We all get the same 24 hours. In those 24 hours, we’re supposed to sleep 5–7 of them. We work another 7–8. And whatever is left over? Oh, lets not forget the importance of being in office and having to commute.
Mothers are expected to have enough time to take care of themselves, pour into their kids, nurture relationships, keep the house running, and show up for everyone who needs us.
It’s math that never math’s.
Motherhood adds another layer of expectation, a layer that feels heavier the older I get. As a woman, I’m somehow supposed to be strong but soft. Independent but still submissive. Easy-going but never passive. A leader but not “too much.” A mom who works like she doesn’t have a child, and a mom who mothers like she doesn’t have a job.
Honestly? It’s a roller coaster no one really prepares you for.
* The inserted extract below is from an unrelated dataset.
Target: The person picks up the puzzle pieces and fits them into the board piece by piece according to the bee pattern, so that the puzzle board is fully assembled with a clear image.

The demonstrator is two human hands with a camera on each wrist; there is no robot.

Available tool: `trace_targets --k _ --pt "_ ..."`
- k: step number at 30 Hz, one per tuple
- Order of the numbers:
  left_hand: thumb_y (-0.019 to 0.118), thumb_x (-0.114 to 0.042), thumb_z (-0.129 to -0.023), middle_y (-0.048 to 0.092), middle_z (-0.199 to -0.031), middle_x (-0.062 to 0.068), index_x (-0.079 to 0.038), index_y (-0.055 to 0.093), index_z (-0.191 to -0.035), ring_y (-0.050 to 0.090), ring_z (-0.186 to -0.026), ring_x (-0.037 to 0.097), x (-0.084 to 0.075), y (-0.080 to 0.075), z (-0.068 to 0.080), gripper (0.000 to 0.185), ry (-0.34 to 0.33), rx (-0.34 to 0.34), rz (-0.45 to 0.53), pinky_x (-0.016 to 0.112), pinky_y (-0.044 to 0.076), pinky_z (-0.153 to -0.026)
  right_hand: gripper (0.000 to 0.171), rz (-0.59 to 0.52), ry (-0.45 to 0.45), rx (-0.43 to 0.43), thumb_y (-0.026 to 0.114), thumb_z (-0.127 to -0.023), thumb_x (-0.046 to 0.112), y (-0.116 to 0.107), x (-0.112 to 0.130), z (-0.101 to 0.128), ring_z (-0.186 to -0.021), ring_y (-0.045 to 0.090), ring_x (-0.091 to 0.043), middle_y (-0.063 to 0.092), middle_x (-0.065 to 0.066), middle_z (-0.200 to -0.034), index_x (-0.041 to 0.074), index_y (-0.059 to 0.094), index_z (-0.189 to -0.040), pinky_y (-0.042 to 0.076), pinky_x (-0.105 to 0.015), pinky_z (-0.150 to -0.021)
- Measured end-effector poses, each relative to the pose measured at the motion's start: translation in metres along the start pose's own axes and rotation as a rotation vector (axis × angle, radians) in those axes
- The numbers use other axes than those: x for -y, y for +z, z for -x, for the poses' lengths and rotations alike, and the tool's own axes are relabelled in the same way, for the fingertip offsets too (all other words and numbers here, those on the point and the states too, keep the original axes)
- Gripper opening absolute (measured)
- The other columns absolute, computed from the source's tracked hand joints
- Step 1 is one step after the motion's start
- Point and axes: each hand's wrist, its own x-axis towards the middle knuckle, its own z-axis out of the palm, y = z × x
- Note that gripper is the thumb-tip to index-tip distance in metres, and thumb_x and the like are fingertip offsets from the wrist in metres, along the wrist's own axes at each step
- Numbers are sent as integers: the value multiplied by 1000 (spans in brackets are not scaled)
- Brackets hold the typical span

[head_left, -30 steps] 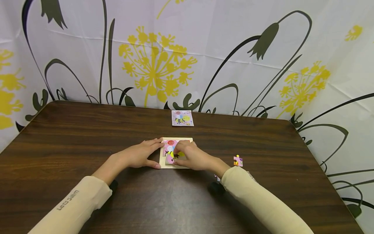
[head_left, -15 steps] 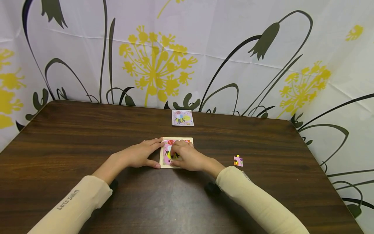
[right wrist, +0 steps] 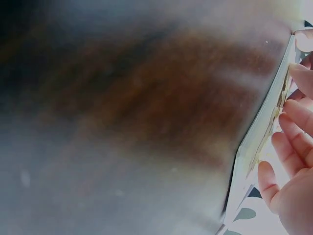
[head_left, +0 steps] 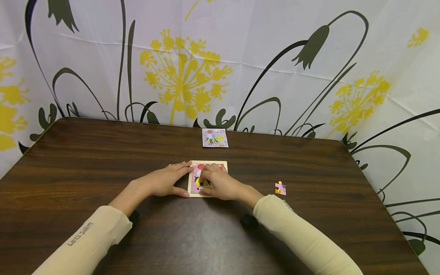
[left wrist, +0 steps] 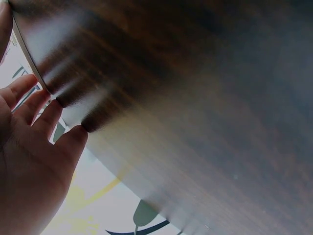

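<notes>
the puzzle board, a small pale-framed square with pink and yellow bee pieces set in it, lies flat near the middle of the dark wooden table, right under both hands. a second ago the right hand sat lower over the board's near edge with a pink piece at its fingertips; it has since slid up and left over the picture, and that piece can no longer be told apart from the rest. i judge it is now seated, or being pressed home, so the picture is closer to full.

the right hand's fingers bend down onto the pieces, pressing rather than clearly pinching anything. the left hand has not shifted: it lies flat with straight fingers against the board's left edge, thumb at the near corner, steadying it.

well off to the right of the right hand lies one loose puzzle piece, pink with yellow. beyond the fingertips, toward the far edge, lies the reference card showing the bee picture.

much is hidden: the right hand covers most of the board, so any empty slots cannot be counted. both wrist views are blurred; the left shows fingers at the board's thin edge, the right shows fingers curled over the board's rim.
</notes>
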Motion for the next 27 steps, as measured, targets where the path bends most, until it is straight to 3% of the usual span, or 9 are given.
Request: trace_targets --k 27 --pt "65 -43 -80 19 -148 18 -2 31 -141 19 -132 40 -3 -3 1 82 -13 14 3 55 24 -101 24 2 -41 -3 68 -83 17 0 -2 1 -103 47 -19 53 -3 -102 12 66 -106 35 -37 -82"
What makes it even harder is that sometimes the harshest judgment comes from other women. And it’s strange, because no one understands the pressure of motherhood more than mothers. Yet somehow the debates never end — breastfeeding vs formula, stay-at-home vs working, daycare vs home, “the right” way to raise a child.
But at the end of the day, fed babies are happy babies. Supported moms are happy moms. And not everyone has the luxury to choose what their motherhood looks like. Some women have to work. Some women don’t have family nearby. Some women want to stay home and can’t. Some do stay home and get judged for that too.
There’s no winning.
One of the hardest parts of being a working mom is watching someone else experience the moments you wish you could have. I would rather be on the floor in my daughter’s room, going over the alphabet, building block towers, teaching her to put a sentence together.
Instead, I’m sitting at a desk, repeating instructions to adults who should already know better; thinking about the time I’m losing that I’ll never get back.
Motherhood has changed my tolerance level. It was already low before, my friends can confirm, but now it’s nearly nonexistent. Because every minute I waste on nonsense is a minute I could be spending doing something meaningful with my daughter.
Time is too precious now. I feel it. I see it. And I’m learning to protect it — fiercely.